» **Task instructions**: Give a verbatim repeat of the lines that run from the line containing "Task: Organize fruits" to the end of the data below.
BEGIN
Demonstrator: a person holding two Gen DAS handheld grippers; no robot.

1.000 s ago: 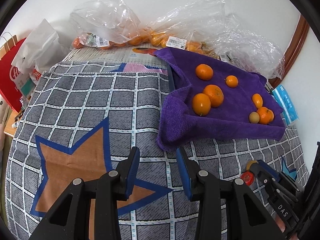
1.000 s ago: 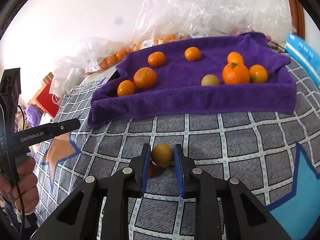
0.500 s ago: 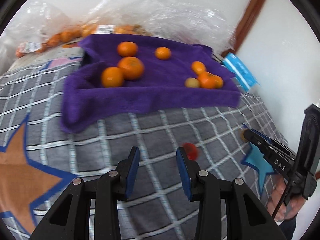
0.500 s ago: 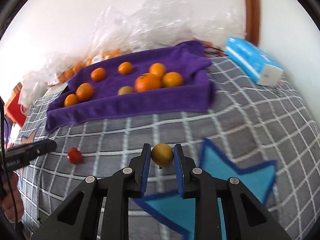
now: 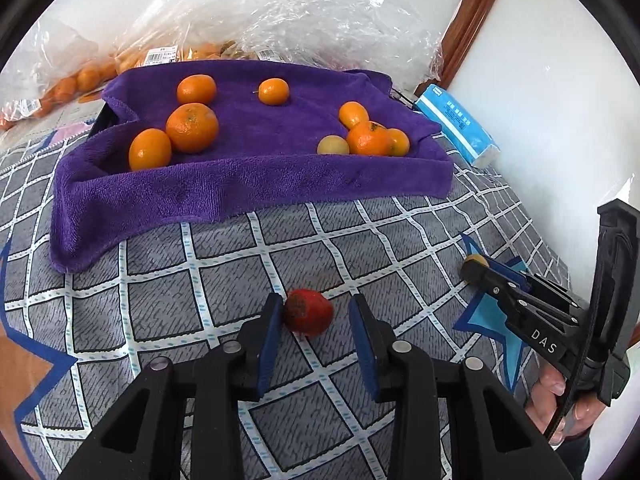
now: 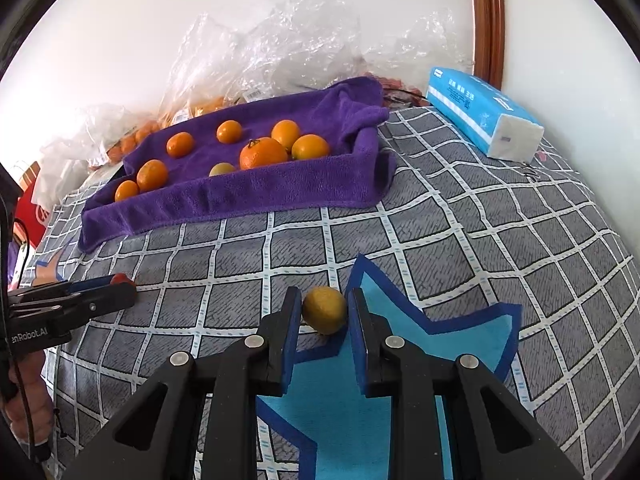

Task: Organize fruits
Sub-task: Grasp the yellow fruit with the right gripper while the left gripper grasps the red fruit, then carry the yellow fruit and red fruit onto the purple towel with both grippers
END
» **Task output**:
Task: Organize fruits
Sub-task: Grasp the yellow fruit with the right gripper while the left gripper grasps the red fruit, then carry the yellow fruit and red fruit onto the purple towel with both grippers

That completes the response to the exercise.